What the task asks: Extract each line of the data below exactly as written.

Top of Available data

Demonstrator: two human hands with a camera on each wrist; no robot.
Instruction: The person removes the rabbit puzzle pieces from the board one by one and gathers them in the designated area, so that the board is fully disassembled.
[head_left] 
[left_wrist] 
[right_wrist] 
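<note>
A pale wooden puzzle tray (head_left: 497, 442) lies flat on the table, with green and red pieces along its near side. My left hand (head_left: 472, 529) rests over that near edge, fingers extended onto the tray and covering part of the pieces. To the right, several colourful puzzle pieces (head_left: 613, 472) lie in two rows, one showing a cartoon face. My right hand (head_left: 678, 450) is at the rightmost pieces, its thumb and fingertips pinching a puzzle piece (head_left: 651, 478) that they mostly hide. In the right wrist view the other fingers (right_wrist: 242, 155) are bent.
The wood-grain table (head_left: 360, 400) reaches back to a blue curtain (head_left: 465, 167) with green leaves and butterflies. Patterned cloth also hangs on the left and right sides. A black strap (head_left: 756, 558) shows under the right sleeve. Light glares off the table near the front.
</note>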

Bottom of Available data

Answer to the problem:
Demonstrator: two human hands with a camera on each wrist; no robot.
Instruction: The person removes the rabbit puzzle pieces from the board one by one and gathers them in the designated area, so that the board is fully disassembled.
[head_left] 
[left_wrist] 
[right_wrist] 
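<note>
A pale wooden puzzle tray (head_left: 497, 442) lies flat on the table, with green and red pieces along its near side. My left hand (head_left: 472, 529) rests over that near edge, fingers extended onto the tray and covering part of the pieces. To the right, several colourful puzzle pieces (head_left: 613, 472) lie in two rows, one showing a cartoon face. My right hand (head_left: 678, 450) is at the rightmost pieces, its thumb and fingertips pinching a puzzle piece (head_left: 651, 478) that they mostly hide. In the right wrist view the other fingers (right_wrist: 242, 155) are bent.
The wood-grain table (head_left: 360, 400) reaches back to a blue curtain (head_left: 465, 167) with green leaves and butterflies. Patterned cloth also hangs on the left and right sides. A black strap (head_left: 756, 558) shows under the right sleeve. Light glares off the table near the front.
</note>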

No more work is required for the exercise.